▶ Problem: Within the following material, tally each line that contains the string "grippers". Give the tally only.
┌──
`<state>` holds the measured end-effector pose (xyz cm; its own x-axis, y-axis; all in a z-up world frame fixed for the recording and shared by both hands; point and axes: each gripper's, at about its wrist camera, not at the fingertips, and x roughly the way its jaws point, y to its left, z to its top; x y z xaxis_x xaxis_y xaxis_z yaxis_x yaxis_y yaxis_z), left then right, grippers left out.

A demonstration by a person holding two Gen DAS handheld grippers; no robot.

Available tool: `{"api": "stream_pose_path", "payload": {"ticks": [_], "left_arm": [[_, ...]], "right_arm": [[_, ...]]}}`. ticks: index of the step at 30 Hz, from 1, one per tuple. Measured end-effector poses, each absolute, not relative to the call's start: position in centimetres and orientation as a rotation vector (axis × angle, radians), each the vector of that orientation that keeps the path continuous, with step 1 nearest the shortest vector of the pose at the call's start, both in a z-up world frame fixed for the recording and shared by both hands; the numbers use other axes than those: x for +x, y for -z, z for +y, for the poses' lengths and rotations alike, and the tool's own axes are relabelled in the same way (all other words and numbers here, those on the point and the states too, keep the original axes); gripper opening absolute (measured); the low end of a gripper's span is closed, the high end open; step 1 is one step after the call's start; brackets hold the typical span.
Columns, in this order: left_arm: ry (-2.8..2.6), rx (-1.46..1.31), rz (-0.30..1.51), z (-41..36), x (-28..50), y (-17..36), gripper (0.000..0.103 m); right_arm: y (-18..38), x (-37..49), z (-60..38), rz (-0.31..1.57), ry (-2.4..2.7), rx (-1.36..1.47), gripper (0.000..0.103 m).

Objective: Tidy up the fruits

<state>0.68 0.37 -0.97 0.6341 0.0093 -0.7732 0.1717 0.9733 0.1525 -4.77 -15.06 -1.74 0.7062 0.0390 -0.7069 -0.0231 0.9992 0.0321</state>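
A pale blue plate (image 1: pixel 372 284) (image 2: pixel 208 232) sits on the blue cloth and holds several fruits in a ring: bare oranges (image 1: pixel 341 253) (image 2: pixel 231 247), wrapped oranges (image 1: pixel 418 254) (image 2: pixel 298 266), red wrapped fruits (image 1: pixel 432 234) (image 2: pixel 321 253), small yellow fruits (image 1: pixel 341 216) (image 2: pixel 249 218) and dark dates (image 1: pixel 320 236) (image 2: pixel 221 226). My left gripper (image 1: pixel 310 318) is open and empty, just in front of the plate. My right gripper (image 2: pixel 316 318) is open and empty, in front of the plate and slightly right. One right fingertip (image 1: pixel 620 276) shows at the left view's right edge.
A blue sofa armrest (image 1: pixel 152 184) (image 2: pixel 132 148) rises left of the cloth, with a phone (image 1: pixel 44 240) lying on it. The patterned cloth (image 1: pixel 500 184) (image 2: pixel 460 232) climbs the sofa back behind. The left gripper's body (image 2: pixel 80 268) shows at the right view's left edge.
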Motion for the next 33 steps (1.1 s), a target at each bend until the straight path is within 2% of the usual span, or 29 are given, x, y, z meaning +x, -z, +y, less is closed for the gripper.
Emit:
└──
▶ Written answer: 2